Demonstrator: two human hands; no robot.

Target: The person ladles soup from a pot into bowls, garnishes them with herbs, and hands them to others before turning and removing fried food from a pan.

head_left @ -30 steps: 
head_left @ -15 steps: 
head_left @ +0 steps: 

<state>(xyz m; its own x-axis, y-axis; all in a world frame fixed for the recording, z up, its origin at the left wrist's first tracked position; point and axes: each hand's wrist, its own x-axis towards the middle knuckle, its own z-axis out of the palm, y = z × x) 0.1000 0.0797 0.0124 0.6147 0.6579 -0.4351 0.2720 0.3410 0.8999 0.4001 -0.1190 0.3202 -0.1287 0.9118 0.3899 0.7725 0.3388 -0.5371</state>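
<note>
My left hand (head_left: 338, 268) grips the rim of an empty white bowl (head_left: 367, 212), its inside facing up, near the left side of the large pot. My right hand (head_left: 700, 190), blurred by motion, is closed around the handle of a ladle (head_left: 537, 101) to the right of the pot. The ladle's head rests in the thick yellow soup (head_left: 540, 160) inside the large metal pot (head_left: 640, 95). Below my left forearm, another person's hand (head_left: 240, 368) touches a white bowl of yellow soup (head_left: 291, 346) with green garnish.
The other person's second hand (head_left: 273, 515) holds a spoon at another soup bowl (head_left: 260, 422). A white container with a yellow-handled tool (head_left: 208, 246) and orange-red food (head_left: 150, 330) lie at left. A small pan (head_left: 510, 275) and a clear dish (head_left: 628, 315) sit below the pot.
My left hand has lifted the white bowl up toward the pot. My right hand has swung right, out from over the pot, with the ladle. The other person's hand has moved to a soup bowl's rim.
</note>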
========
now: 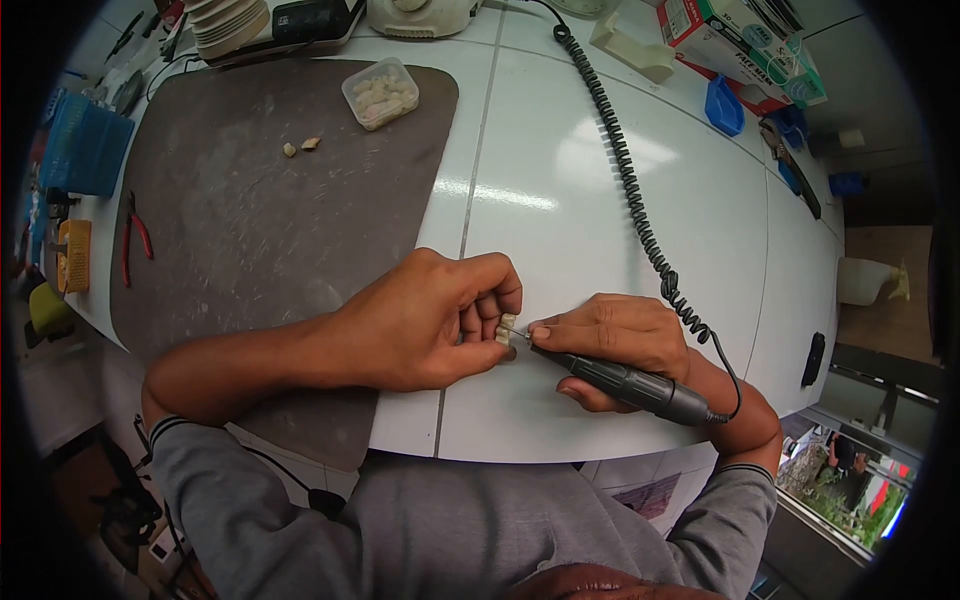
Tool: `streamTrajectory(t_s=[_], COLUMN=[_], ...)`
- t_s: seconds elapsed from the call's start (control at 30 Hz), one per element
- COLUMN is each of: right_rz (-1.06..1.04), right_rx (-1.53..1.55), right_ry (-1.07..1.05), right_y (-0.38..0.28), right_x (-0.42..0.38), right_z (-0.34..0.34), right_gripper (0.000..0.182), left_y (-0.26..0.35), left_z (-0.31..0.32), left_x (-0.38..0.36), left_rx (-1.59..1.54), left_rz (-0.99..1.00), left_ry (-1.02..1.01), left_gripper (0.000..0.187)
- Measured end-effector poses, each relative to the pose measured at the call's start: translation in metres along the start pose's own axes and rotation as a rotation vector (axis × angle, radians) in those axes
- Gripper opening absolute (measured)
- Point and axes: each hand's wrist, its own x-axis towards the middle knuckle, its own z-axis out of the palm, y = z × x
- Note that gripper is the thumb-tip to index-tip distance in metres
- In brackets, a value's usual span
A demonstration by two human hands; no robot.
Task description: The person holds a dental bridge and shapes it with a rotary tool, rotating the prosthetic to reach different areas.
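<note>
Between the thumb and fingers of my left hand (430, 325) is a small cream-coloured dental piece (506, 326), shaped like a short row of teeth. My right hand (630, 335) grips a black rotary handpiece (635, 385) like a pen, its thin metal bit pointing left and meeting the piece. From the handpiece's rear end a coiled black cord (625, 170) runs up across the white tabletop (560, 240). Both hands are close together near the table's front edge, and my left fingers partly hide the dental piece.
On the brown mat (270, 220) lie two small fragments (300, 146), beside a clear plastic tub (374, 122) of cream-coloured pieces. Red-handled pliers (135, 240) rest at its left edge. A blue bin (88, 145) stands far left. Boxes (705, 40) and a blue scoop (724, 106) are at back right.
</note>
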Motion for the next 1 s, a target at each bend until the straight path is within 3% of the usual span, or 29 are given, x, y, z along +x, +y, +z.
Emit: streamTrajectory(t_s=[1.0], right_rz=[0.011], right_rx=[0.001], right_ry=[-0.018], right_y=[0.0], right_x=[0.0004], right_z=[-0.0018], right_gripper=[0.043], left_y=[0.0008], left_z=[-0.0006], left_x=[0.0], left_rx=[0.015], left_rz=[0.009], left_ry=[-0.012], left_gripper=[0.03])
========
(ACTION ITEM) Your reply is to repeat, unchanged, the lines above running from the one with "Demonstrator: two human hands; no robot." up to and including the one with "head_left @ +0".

(PROBLEM SOLUTION)
Demonstrator: two human hands; no robot.

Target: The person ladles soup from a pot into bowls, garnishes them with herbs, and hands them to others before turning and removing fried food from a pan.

head_left @ -30 steps: 
head_left @ -15 steps: 
head_left @ +0 steps: 

With this, the output is complete.